(What the task asks):
Find each line of the material below in which the word "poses" occurs, and return it.

(Supplied data):
▼

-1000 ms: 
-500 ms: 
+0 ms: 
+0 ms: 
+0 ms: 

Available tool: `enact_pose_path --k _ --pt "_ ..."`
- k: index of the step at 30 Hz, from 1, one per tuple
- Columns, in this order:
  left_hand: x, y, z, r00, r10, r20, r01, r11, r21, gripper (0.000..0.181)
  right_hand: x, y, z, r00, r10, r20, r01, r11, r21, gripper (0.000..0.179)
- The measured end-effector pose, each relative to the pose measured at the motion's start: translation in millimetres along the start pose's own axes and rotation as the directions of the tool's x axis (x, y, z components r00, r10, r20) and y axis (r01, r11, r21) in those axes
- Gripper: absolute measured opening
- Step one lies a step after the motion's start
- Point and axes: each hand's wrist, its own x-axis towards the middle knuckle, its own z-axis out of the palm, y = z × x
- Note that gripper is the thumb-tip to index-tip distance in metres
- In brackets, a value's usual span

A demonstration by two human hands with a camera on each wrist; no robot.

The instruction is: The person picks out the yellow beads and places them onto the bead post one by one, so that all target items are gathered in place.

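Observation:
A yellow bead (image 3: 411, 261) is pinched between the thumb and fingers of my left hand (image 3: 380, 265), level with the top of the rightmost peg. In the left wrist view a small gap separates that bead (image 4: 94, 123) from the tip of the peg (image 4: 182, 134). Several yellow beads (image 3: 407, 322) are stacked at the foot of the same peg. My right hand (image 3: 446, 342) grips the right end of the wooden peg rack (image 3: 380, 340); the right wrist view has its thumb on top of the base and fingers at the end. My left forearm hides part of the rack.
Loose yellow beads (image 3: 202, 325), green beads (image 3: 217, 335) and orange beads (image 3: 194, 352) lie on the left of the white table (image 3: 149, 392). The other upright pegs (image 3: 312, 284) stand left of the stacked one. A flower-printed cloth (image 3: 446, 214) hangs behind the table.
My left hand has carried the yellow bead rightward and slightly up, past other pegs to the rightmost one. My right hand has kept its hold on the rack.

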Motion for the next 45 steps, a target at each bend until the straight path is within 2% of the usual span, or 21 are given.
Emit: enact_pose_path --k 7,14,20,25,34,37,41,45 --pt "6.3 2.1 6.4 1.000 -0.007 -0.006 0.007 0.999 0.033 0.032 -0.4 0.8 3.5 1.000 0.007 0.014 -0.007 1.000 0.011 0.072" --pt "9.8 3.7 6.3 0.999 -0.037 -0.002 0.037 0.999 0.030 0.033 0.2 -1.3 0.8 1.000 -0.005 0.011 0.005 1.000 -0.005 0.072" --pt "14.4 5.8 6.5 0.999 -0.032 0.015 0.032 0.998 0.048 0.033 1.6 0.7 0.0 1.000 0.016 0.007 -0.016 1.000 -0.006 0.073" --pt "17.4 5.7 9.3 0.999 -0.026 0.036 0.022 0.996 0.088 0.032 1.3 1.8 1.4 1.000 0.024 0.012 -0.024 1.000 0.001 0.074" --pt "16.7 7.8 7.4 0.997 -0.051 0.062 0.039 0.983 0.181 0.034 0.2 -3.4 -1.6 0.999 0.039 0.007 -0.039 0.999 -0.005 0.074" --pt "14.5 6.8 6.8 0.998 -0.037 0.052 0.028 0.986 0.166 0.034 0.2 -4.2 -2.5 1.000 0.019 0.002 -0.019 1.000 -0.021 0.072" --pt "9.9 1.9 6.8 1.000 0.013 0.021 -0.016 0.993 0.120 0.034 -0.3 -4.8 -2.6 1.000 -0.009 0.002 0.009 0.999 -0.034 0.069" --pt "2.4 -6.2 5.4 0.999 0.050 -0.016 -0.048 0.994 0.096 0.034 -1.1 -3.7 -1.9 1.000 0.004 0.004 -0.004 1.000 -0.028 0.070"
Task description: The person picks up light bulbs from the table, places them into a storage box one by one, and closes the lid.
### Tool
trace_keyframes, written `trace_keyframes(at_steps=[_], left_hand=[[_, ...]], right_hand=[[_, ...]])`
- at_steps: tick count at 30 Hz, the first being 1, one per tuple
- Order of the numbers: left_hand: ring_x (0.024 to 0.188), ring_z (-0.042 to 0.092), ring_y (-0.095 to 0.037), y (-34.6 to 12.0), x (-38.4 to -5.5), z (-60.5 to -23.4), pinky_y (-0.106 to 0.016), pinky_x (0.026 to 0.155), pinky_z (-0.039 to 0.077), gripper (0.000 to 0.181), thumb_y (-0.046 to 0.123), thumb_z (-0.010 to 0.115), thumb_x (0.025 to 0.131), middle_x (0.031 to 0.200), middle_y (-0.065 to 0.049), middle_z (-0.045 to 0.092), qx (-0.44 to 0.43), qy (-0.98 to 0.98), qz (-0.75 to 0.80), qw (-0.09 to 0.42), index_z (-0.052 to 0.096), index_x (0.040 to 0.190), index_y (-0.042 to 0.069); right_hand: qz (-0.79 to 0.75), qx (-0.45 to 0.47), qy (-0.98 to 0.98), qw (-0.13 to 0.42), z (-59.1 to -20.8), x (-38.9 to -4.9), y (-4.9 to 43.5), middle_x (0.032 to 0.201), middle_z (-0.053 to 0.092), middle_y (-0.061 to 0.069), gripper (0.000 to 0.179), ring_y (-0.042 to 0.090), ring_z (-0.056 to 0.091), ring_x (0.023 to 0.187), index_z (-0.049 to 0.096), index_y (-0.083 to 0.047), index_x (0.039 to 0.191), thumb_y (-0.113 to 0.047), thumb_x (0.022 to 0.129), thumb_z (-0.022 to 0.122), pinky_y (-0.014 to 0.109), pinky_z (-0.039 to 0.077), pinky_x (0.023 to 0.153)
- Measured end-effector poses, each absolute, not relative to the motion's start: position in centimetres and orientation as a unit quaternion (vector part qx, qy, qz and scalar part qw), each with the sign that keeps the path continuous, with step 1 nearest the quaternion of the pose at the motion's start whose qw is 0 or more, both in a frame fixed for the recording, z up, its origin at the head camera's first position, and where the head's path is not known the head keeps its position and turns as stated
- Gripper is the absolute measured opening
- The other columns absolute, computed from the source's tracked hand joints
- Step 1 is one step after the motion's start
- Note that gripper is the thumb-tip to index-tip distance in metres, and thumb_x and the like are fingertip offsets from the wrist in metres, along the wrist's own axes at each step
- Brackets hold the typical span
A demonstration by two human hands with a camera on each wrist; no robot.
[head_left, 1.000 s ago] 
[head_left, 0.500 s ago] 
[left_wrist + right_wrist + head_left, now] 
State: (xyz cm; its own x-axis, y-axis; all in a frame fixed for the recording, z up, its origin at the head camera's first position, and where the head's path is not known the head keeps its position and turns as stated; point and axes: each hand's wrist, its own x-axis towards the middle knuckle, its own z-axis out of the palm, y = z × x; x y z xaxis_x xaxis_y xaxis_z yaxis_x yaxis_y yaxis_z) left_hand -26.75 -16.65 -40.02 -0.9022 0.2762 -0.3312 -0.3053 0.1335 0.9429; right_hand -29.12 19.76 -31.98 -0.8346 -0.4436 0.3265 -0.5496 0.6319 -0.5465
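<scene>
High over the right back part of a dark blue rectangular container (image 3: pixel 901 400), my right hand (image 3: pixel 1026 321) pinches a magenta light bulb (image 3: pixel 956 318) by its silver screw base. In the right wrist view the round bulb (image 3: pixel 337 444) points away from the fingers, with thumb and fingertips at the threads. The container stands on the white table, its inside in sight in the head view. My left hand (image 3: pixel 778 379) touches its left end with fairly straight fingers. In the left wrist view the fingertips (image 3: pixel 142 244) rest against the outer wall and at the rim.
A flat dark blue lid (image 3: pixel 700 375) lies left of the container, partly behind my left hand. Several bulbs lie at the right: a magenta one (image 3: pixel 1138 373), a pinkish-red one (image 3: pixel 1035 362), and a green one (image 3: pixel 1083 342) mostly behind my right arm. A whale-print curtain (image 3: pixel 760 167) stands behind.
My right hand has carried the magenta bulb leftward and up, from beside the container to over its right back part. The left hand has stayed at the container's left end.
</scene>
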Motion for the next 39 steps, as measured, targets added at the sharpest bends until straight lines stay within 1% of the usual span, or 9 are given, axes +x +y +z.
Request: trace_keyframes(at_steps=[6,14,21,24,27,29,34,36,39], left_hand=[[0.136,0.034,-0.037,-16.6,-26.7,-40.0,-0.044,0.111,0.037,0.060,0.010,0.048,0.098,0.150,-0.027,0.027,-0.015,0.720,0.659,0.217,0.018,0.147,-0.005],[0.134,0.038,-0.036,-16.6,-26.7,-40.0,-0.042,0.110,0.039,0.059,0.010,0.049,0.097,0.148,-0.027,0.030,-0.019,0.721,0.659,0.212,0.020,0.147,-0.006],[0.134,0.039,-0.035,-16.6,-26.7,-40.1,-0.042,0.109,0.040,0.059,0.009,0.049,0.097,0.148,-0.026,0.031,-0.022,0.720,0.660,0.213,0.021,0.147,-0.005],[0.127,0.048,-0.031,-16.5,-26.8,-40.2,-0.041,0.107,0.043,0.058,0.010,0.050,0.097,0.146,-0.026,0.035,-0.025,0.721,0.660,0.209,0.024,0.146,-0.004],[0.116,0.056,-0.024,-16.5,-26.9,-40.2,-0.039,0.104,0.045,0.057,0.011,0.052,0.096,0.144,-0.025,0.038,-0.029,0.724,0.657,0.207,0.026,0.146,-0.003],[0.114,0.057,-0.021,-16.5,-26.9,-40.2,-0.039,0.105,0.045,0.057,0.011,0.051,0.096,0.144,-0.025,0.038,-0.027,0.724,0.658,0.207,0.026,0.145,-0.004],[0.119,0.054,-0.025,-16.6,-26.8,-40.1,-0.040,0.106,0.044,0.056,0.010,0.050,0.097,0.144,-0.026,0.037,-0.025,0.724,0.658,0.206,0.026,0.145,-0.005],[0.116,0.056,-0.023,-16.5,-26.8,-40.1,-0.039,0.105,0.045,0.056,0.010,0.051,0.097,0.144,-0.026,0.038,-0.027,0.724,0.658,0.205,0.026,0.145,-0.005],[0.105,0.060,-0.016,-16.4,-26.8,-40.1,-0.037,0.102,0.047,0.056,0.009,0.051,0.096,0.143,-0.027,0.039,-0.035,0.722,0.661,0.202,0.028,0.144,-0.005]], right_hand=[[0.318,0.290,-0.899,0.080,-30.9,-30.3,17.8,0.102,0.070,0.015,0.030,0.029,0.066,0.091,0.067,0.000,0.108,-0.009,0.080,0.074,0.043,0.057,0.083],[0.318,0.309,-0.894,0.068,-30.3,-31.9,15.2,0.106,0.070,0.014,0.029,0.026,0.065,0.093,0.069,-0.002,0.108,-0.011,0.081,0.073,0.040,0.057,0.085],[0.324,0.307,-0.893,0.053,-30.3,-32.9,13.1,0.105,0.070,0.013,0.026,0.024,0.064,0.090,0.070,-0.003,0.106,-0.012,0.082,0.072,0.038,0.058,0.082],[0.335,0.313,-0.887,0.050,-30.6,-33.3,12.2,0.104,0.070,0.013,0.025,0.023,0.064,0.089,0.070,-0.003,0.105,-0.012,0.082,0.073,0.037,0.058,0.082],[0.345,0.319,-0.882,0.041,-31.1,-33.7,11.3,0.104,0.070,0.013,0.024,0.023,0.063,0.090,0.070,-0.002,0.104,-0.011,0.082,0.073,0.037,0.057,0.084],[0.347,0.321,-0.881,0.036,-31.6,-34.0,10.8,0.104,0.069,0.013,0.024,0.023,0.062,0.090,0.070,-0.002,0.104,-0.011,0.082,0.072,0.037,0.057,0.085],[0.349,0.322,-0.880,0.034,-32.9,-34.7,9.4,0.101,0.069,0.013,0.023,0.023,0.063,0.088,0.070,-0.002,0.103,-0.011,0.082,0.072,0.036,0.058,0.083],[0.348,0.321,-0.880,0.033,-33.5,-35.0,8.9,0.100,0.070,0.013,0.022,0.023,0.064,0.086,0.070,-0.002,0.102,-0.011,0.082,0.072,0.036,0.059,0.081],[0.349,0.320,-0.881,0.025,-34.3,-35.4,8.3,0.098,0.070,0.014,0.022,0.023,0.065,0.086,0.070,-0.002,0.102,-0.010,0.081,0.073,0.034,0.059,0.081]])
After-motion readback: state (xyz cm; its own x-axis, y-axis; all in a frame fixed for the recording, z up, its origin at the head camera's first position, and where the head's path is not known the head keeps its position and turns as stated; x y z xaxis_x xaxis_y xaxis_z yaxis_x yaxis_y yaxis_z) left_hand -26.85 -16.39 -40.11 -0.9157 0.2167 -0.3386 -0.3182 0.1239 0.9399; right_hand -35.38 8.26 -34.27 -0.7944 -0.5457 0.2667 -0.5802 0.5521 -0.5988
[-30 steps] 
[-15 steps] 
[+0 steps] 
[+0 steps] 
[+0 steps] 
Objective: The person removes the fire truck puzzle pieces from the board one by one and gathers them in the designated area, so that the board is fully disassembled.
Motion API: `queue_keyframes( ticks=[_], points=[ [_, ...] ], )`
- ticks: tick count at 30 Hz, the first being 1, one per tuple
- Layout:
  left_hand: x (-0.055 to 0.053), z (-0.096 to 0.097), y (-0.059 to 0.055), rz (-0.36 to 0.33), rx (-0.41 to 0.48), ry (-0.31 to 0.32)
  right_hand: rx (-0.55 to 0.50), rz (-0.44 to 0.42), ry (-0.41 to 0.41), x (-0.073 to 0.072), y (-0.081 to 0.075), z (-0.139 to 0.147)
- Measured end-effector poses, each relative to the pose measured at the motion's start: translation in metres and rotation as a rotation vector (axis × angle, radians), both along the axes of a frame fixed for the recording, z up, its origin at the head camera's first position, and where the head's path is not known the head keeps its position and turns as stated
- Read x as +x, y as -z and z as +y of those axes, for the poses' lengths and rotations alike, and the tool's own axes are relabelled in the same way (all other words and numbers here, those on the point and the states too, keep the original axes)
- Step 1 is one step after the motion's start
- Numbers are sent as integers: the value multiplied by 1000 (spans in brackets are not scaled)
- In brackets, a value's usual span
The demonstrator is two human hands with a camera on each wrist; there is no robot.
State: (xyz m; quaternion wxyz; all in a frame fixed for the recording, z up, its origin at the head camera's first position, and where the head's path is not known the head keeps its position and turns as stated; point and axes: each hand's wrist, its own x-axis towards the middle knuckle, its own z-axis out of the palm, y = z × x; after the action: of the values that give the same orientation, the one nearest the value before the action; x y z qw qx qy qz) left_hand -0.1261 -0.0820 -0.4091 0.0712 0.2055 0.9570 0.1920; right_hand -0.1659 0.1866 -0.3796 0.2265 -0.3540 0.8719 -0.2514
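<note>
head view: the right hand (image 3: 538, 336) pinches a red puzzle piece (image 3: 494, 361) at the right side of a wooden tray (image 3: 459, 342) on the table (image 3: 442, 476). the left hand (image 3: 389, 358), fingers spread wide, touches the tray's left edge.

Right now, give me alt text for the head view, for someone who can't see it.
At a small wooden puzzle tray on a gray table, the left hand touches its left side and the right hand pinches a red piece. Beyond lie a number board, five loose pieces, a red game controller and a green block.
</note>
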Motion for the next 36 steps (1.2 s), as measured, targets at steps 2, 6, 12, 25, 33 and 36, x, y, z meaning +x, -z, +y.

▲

(Written reply):
- Measured end-effector poses, each absolute, not relative to the motion's start: position in centimetres and orientation as a unit quaternion (vector part qx, qy, qz and scalar part qw), each with the sign that keeps the path continuous, with step 1 nearest the quaternion of the pose at the motion's start whose qw is 0 or more, both in a frame fixed for the recording, z up, its origin at the head camera's first position, and where the head's path is not known the head keeps its position and turns as stated
- Measured end-effector poses, each relative to the pose measured at the motion's start: translation in metres and rotation as a rotation vector (axis × angle, radians), both along the axes of a frame fixed for the recording, z up, its origin at the head camera's first position, and where the head's path is not known the head keeps its position and turns as stated
- Read x as +x, y as -z and z as +y of those axes, for the poses' lengths and rotations alike, and the tool's own axes are relabelled in the same way (all other words and numbers here, those on the point and the states too, keep the original axes)

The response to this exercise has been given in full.